In ΔFGH, f = 4.2 inches, g = 6.1 inches and ∠H=84°. Find the length of h, to the nearest 10th of an inch.

To find the length of side h in triangle FGH, we can use the Law of Cosines. The Law of Cosines states that for any triangle with sides of lengths a, b, and c, and an angle γ opposite side c, the following relationship holds:

c² = a² + b² - 2ab*cos(γ)

In this case, we know that a = f = 4.2 inches, b = g = 6.1 inches, and γ = ∠H = 84°. We want to find c = h. Plugging in the known values, we get:

h² = f² + g² - 2fgcos(H) h² = (4.2)² + (6.1)² - 2(4.2)*(6.1)*cos(84°)

First, calculate the squares: h² = 17.64 + 37.21 - 2*(4.2)*(6.1)*cos(84°)

Then, calculate the cosine: cos(84°) ≈ 0.104528463

So, plug this into the equation: h² = 17.64 + 37.21 - 2*(4.2)*(6.1)*0.104528463 h² = 54.85 - 5.28 h² = 49.57

Finally, take the square root of both sides to solve for h: h = √49.57 h ≈ 7.0 inches

So, the length of side h is approximately 7.0 inches.

To find the length of side h in triangle FGH, we can use the Law of Cosines. The Law of Cosines states that for any triangle with sides of lengths a, b, and c, and an angle γ opposite side c, the following equation holds true:

c² = a² + b² - 2ab*cos(γ)

In this case, we know the lengths of sides f and g, and the measure of angle H, so we can substitute these values into the equation:

h² = f² + g² - 2fg*cos(H)

Substituting the given values:

h² = (4.2)² + (6.1)² - 2*(4.2)*(6.1)*cos(84°)

First, calculate the squares:

h² = 17.64 + 37.21 - 2*(4.2)*(6.1)*cos(84°)

Then, calculate the cosine of 84 degrees.

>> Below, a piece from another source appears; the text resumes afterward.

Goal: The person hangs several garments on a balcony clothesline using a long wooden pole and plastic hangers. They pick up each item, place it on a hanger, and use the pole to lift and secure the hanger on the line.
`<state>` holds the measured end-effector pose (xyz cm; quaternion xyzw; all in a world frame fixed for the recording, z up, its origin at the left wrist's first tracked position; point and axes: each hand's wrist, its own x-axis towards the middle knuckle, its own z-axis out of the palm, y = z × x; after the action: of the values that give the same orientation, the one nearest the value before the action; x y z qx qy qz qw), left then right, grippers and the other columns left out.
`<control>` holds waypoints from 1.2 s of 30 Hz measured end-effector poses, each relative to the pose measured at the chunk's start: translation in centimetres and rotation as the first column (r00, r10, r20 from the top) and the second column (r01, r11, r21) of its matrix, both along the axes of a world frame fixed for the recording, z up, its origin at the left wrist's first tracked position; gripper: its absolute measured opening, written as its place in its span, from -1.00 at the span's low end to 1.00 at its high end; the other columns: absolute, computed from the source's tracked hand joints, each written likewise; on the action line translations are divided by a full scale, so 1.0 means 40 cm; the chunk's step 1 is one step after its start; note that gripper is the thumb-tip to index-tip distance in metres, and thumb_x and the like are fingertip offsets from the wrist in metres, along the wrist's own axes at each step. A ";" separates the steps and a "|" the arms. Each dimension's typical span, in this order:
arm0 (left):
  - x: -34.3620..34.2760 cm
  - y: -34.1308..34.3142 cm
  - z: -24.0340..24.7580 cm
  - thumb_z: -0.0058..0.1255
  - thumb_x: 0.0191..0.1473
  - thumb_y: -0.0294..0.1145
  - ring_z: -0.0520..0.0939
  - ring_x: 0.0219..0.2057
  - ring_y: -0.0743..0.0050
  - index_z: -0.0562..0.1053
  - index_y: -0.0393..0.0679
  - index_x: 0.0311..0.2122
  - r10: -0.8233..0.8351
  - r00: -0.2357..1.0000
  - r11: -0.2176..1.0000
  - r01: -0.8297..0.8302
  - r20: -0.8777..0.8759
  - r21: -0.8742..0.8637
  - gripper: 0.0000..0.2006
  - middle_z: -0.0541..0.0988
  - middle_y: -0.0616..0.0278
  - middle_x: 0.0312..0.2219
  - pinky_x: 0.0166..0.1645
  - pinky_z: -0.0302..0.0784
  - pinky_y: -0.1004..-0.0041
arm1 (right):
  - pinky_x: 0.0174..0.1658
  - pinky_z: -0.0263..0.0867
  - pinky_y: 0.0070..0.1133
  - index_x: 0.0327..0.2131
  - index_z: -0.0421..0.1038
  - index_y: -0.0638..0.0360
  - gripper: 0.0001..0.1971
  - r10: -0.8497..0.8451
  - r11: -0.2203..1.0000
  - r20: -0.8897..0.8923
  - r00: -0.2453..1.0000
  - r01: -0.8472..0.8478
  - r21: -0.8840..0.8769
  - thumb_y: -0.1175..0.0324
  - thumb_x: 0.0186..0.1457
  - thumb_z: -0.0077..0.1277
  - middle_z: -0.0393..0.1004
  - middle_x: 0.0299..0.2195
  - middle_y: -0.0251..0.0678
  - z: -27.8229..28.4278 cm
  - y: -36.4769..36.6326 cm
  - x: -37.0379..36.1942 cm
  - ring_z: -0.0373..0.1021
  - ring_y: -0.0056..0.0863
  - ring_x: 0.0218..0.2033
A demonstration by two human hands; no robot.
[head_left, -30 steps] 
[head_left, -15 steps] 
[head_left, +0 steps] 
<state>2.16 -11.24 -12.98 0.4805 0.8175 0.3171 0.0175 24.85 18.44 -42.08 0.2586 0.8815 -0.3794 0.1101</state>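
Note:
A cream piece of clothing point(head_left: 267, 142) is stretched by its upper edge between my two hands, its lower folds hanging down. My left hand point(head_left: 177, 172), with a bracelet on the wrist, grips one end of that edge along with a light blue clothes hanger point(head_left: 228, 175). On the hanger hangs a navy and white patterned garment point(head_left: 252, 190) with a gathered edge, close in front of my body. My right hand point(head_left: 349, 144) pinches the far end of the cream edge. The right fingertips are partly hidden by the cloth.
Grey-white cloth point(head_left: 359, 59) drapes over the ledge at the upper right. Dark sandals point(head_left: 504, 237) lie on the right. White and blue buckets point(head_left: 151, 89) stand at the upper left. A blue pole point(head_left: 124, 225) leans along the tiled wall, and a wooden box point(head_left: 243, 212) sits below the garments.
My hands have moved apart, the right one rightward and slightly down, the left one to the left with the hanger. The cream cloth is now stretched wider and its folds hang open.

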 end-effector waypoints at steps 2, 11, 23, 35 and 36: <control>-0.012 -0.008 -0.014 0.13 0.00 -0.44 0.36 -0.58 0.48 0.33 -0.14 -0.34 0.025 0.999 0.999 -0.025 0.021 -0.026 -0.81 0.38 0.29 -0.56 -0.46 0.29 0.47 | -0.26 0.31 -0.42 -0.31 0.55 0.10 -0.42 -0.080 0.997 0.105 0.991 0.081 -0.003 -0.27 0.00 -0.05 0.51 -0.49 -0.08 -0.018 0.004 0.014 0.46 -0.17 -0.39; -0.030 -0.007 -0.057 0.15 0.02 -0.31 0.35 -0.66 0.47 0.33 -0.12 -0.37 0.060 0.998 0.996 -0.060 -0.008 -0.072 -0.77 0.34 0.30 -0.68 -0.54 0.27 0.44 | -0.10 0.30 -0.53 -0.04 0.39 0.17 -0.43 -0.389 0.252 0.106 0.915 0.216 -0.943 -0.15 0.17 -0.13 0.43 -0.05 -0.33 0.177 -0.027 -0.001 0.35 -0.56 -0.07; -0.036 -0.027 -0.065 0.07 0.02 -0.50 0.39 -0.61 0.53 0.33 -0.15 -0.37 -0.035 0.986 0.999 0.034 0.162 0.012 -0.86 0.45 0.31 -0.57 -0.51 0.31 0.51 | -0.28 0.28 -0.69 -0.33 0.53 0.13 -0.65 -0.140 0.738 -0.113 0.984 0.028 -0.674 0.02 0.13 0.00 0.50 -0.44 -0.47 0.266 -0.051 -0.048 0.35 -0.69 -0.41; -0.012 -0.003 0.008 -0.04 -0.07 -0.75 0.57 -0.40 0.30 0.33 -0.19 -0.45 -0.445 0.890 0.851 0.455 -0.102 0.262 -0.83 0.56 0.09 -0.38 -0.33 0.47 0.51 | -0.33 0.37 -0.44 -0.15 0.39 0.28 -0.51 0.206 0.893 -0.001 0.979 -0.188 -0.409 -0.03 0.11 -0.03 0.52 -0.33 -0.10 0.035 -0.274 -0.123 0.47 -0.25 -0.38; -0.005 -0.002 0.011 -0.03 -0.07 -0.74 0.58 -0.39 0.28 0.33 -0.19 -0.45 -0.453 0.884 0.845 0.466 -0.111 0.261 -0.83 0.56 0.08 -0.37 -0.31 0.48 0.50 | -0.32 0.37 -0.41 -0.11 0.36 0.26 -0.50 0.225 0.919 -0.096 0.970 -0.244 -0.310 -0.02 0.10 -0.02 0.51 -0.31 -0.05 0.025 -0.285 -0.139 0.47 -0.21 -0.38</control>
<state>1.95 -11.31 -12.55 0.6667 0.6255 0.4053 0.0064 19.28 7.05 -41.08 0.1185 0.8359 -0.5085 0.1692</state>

Make sure your calculator is in degree mode:

cos(84°) ≈ 0.104528

Substitute this value back into the equation:

h² = 17.64 + 37.21 - 2*(4.2)*(6.1)*0.104528

Simplify the equation:

h² = 54.85 - 5.22

Subtract to find the value of h²:

h² = 49.63

Finally, take the square root of both sides to solve for h:

h = √49.63 ≈ 7.0 inches

So, the length of side h is approximately 7.0 inches.